### WHAT TO WORK ON
Exact copies of all the lines below are needed, without the pictures.

### GIVEN INFORMATION
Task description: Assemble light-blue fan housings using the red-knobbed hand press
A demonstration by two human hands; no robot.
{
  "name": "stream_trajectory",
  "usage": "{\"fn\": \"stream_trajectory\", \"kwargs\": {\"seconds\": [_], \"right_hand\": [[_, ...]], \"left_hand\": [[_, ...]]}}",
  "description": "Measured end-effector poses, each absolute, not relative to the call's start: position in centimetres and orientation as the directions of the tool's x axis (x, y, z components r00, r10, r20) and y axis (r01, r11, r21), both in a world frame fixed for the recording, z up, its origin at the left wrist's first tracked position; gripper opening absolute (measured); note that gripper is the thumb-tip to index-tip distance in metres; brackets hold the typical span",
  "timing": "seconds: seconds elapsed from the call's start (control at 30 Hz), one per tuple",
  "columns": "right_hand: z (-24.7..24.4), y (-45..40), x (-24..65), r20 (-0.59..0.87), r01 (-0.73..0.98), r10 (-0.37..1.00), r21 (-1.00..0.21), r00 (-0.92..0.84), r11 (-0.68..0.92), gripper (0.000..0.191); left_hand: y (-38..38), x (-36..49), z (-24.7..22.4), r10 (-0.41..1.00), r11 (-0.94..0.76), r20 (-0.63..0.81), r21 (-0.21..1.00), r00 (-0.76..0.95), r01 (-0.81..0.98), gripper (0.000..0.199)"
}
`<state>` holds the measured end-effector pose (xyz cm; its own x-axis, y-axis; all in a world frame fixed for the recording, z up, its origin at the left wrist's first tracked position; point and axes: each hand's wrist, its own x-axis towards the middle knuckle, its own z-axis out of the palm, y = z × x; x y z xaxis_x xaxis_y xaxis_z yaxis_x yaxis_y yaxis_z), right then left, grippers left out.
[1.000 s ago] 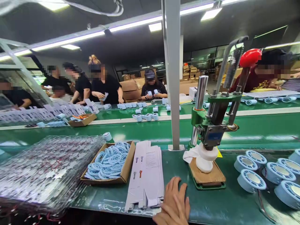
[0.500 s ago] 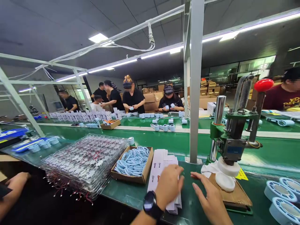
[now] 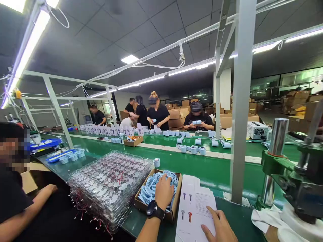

### ANSWER TO THIS PROBLEM
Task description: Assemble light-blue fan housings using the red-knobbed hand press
A demonstration by two human hands; no robot.
{
  "name": "stream_trajectory",
  "usage": "{\"fn\": \"stream_trajectory\", \"kwargs\": {\"seconds\": [_], \"right_hand\": [[_, ...]], \"left_hand\": [[_, ...]]}}",
  "description": "Measured end-effector poses, each absolute, not relative to the call's start: position in centimetres and orientation as the directions of the tool's x axis (x, y, z components r00, r10, r20) and y axis (r01, r11, r21), both in a world frame fixed for the recording, z up, its origin at the left wrist's first tracked position; gripper opening absolute (measured); note that gripper is the thumb-tip to index-tip distance in metres; brackets hold the typical span",
  "timing": "seconds: seconds elapsed from the call's start (control at 30 Hz), one per tuple",
  "columns": "right_hand: z (-24.7..24.4), y (-45..40), x (-24..65), r20 (-0.59..0.87), r01 (-0.73..0.98), r10 (-0.37..1.00), r21 (-1.00..0.21), r00 (-0.92..0.84), r11 (-0.68..0.92), gripper (0.000..0.191); left_hand: y (-38..38), x (-36..49), z (-24.7..22.4), r10 (-0.41..1.00), r11 (-0.94..0.76), r20 (-0.63..0.81), r21 (-0.21..1.00), r00 (-0.76..0.95), r01 (-0.81..0.98), gripper (0.000..0.199)"
}
`<state>` holds the measured end-effector pose (xyz cm; its own x-axis, y-axis; all in a world frame fixed for the recording, z up, its origin at the left wrist's first tracked position; point and axes: each hand's wrist, its own x-axis towards the middle knuckle, its own z-axis out of the palm, y = z × x; x y z xaxis_x xaxis_y xaxis_z yaxis_x yaxis_y yaxis_z), right then left, grippers left out.
[1.000 s ago] 
[0.500 s ago] 
[now] 

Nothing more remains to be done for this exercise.